- Native name: Олексій Станіславович Марченко
- Born: Oleksii Stanislavovych Marchenko 1968 (age 57–58) Germany
- Allegiance: Ukraine
- Branch: Ukrainian Ground Forces
- Service years: 1993-
- Rank: Major General
- Commands: Air Command West
- Conflicts: Russo-Ukrainian War

= Oleksii Marchenko (general) =

Ukrainian military commander (born 1968)

Oleksii Stanislavovych Marchenko (Ukrainian: Олексій Станіславович Марченко; born in 1968), is a Ukrainian army officer who served as the commander of the Air Command West from 2016 to 2023.

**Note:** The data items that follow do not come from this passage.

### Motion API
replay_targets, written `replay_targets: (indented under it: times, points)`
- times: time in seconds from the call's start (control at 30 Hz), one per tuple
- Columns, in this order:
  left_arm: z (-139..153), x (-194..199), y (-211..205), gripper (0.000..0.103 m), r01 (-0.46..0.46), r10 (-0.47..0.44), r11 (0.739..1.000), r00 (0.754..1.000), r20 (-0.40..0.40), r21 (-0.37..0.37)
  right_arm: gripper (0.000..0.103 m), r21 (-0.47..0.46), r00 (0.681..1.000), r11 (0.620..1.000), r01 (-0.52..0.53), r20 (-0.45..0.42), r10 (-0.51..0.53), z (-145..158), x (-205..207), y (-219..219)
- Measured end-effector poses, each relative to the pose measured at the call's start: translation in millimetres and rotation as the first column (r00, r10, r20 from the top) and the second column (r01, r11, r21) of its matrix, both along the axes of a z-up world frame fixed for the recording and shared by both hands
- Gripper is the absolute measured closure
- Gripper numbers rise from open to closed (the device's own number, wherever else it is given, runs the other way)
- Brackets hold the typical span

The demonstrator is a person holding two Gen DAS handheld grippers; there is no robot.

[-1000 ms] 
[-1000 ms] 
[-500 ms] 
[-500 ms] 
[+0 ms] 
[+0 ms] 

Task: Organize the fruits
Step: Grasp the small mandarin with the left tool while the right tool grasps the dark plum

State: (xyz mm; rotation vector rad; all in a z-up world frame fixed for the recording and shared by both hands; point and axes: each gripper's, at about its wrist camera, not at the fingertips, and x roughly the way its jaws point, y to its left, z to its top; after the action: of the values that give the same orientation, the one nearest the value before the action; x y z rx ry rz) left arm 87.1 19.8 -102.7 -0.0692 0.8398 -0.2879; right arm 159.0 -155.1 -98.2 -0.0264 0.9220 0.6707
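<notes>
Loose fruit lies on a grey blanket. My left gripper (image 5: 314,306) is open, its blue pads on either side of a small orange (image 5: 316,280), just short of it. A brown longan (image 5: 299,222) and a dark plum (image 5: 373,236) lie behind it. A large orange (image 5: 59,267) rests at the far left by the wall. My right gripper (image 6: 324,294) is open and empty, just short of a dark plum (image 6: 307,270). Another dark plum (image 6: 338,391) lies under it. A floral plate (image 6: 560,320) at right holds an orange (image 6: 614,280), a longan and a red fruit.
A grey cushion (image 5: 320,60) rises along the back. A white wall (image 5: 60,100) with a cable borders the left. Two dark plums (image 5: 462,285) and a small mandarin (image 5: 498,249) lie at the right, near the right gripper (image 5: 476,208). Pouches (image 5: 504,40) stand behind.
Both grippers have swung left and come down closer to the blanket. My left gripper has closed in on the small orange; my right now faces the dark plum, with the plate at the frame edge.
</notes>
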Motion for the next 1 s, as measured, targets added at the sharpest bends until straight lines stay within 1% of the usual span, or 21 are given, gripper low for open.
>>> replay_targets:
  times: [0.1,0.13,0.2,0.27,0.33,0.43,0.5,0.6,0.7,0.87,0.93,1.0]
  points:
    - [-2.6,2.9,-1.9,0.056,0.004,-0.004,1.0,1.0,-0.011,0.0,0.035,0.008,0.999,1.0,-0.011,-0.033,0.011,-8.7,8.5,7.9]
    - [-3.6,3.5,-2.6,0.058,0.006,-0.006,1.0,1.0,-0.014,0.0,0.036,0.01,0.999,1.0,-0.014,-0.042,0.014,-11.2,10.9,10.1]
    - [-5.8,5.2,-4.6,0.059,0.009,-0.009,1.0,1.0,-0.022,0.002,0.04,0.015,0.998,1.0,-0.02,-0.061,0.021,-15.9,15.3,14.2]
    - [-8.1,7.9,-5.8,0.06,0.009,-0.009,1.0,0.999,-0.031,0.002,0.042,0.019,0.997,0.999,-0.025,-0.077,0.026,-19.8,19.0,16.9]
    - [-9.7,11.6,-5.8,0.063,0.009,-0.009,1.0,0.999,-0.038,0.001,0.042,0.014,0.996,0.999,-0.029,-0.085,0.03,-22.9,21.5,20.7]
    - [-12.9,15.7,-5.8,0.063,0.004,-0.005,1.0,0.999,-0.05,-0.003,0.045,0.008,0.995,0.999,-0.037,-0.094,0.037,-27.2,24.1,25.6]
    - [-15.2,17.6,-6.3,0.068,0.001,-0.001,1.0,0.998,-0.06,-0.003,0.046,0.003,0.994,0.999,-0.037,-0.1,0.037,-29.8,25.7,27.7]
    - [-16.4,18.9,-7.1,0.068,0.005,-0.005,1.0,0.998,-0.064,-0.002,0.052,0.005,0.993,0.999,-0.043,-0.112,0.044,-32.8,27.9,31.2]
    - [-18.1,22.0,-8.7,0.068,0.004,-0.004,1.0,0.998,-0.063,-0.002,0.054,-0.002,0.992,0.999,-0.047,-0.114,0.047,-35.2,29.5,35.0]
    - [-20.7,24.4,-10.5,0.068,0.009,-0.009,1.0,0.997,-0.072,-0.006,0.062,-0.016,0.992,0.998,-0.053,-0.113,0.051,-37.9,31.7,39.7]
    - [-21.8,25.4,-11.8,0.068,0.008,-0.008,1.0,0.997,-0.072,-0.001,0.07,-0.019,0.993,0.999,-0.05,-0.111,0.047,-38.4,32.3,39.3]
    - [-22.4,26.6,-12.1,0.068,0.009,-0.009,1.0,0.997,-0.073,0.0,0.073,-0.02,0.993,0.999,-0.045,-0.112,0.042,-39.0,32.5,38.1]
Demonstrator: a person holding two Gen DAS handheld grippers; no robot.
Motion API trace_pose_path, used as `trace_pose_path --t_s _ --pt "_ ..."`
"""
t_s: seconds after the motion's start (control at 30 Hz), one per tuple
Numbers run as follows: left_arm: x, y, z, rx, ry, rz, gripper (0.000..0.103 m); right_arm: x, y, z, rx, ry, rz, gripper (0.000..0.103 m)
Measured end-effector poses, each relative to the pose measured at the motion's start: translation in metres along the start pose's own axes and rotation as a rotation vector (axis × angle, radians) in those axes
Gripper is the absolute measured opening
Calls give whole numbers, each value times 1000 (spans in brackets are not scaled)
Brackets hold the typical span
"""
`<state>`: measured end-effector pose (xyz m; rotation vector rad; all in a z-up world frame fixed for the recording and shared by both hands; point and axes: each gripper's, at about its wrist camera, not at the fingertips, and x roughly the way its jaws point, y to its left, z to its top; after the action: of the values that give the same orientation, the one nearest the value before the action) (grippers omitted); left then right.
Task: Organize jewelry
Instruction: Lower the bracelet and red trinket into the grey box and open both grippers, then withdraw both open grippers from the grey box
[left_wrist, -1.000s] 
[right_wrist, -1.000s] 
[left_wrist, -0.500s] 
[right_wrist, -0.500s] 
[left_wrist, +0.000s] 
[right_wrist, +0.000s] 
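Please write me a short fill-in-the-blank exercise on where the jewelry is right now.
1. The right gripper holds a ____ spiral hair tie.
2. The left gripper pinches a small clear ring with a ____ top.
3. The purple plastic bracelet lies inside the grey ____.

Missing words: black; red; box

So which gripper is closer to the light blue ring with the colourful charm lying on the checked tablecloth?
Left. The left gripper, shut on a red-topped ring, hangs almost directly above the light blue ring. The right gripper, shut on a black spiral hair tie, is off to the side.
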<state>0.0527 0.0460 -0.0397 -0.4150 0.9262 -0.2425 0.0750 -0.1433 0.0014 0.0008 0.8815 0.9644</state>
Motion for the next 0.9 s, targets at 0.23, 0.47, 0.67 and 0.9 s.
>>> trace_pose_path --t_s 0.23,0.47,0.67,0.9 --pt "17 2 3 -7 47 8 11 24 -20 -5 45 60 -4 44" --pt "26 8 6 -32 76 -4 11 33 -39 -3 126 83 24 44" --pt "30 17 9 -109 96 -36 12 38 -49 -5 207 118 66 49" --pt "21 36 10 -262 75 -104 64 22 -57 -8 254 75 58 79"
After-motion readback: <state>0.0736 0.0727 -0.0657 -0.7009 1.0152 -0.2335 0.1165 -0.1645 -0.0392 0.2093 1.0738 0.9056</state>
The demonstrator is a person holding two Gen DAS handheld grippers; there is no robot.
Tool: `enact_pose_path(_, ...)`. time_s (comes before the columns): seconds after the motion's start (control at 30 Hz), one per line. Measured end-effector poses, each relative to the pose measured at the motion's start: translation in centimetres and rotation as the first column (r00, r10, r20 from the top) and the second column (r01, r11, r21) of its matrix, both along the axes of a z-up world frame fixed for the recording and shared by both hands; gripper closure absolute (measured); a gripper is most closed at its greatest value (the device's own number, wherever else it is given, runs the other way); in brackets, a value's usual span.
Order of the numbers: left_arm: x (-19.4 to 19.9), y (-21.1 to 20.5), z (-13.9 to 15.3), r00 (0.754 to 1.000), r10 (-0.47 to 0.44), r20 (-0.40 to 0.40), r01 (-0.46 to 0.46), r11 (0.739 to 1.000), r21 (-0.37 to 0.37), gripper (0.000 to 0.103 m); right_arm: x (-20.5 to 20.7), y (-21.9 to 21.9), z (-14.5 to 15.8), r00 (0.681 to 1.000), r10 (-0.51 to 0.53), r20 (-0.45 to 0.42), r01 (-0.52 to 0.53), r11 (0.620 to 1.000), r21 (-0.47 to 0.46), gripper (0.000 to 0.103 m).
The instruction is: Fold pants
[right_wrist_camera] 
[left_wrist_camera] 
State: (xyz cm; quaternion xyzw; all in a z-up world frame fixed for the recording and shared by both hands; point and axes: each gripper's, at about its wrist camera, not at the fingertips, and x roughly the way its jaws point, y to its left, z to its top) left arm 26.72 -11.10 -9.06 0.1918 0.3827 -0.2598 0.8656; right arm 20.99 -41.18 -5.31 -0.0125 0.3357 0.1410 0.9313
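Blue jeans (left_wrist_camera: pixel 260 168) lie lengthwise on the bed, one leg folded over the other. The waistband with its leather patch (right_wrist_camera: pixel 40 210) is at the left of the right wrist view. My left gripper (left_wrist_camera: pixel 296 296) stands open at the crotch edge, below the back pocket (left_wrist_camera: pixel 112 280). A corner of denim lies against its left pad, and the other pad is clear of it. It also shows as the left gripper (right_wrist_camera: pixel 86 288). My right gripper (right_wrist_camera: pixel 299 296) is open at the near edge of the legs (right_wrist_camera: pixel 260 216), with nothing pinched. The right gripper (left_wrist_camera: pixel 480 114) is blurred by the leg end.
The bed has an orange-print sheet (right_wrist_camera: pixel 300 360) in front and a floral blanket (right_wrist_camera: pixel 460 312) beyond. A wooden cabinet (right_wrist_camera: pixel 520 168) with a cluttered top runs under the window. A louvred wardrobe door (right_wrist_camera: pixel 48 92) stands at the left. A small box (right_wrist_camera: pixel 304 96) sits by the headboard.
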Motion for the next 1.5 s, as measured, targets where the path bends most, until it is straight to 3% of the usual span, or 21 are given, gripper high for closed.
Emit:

He previously served as the First Deputy Commanders of the Air Command West from 2015 to 2016.

==Biography==

Oleksii Marchenko was born in 1968 in Germany into a family of servicemen. Because of his father's service, he and his family lived in different countries, in Poland, and then in Central Asia.

He made his first solo flight on an airplane at the age of 15 on in June 1983. After graduating from high school, he studied at the Kachyna Higher Military Aviation School of Pilots in Volgograd, which he graduated in 1990.

He began his military career in Odesa. At first he was a pilot, then a senior pilot. After taking the oath of loyalty to Ukraine in 1993, in the rank of captain, he continued his service as the head of the paratrooper search and rescue service in the aviation unit near Odesa.

As a member of the Armed Forces, he went from the commander of a unit to the head of air-fire and tactical training (pilot 1st class). He received promotion and assumed the position of squadron commander in the Bratislava Fighter Aviation Regiment (Voznesensk). In 2003, he became the commander of the 204th tactical aviation brigade in Belbek, in Crimea.

Then, in January 2013, he moved to Mykolaiv, where he held the position of head of a specialized combat training center. Later in 2013, he was appointed head of the Center for Combat Training of Aviation Specialists of the Armed Forces of Ukraine. In 2015, Marchenko was the first deputy commander of the Air Command West.

In September 2016, Marchenko became the commander of the Air Command West.

On 30 March 2022, he was awarded a promotion to Major General.

In 2023, he was replaced by his successor, Borys Henov.